WARNING: This product contains nicotine.
Nicotine is an addictive chemical.


About E-Cigarettes

Health Effects of
using E-cigarettes

Scientists are still learning about the long-term health effects of e-cigarettes. Although further studies and testing should be conducted, a few facts about nicotine use have been established through research.
Highly addictive
Toxic to developing fetuses

Harmful for the brain development of adolescents and young adults

Dangerous for pregnant women and their developing babies

Aerosol is made up of cancer-causing chemicals and tiny particles that reach deep into the lungs.

Ultrafine particles that can be inhaled deep into the lungs
Flavoring such as diacetyl, a chemical linked to a serious lung disease
Volatile organic compounds
Cancer-causing chemicals
Heavy metals such as nickel, tin, and lead

Unintended Injuries

Defective e-cigarette batteries have resulted in serious injuries by exploding and causing a fire.

In addition, acute nicotine exposure is toxic and has poisoned children and adults by swallowing, breathing, or absorbing e-cigarette liquid through the skin and eyes.


Most e-cigarettes contain nicotine, so their effects will reflect on the user.
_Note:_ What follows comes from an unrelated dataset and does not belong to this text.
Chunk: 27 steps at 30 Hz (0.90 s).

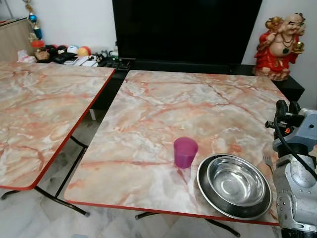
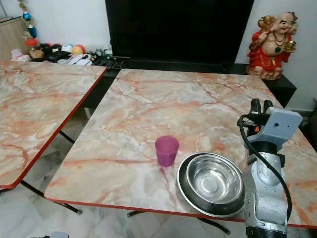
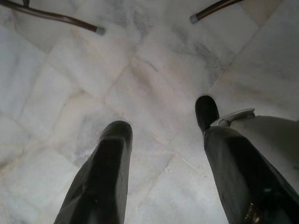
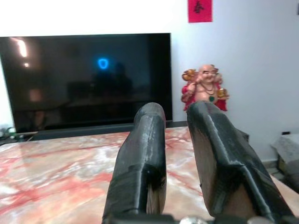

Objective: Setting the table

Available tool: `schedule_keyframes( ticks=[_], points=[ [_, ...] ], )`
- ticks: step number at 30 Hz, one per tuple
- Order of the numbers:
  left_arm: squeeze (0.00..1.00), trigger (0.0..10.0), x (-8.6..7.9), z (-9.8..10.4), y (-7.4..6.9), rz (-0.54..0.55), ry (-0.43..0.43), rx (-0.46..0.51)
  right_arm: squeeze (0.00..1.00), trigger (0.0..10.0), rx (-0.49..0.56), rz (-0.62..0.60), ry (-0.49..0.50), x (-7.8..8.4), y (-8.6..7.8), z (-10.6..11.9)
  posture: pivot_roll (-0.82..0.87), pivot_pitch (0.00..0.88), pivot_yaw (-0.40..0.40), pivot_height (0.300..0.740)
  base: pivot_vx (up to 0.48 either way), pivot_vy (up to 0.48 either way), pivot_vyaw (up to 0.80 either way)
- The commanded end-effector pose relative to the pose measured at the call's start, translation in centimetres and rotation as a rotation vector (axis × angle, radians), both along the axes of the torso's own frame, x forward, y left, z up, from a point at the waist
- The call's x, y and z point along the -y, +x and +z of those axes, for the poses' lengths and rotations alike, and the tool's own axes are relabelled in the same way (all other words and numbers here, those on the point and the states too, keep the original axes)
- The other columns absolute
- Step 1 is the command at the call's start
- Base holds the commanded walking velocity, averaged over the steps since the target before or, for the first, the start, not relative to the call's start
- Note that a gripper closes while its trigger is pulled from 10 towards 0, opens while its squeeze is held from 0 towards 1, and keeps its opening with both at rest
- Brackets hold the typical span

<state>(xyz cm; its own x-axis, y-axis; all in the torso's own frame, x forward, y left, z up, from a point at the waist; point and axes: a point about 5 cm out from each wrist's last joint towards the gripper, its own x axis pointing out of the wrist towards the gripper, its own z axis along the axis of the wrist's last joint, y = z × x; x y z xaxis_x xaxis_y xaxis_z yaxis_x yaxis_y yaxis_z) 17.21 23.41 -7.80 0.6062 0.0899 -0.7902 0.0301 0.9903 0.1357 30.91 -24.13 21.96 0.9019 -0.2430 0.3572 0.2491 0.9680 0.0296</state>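
A: Two benches stand side by side, both marble-patterned with red edging; the near bench (image 1: 163, 114) carries the task's things, and the other bench (image 1: 44, 109) is off to the left with a gap of floor (image 1: 29, 213) between them.

B: What sits on the near one?

A: One purple cup (image 1: 185, 152) stands upright near the front edge; just to its right lies a steel bowl (image 1: 235, 181) set inside a wider steel plate (image 1: 204, 191); cup and plate are close, though I cannot tell if they touch.

B: And the right hand?

A: It is raised over the right side of that bench, fingers pointing away toward the far wall; the right hand (image 4: 176, 140) has a narrow gap between its fingers and grips nothing; the silver arm (image 2: 265, 198) stands just right of the bowl.

B: The left hand?

A: It hangs low, pointing at the pale tiled floor; the left hand (image 3: 161, 140) is spread wide and empty; two dark bench legs (image 3: 56, 17) cross the tiles beyond it.

B: Anything behind the benches?

A: One large dark TV (image 1: 185, 29) stands against the wall on a low black stand (image 1: 292, 87); a red and gold laughing figurine (image 1: 280, 47) sits at the stand's right end; a clutter of small coloured things (image 1: 69, 53) lies at the far left by the wall.
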Motion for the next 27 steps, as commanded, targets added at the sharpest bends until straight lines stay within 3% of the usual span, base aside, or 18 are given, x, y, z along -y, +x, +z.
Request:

For more information about the risks of e-cigarettes for young people, click here.

FDA has not approved e-cigarettes as smoking aids. However, a recent CDC study found that many adults are using e-cigarettes to quit smoking.

In the United States, the youth are more likely than adults to use e-cigarettes. Among current adult e-cigarette users, the percentage who have never smoked cigarettes is highest among those aged 18–24 years (56.0%) and is lower in older age groups.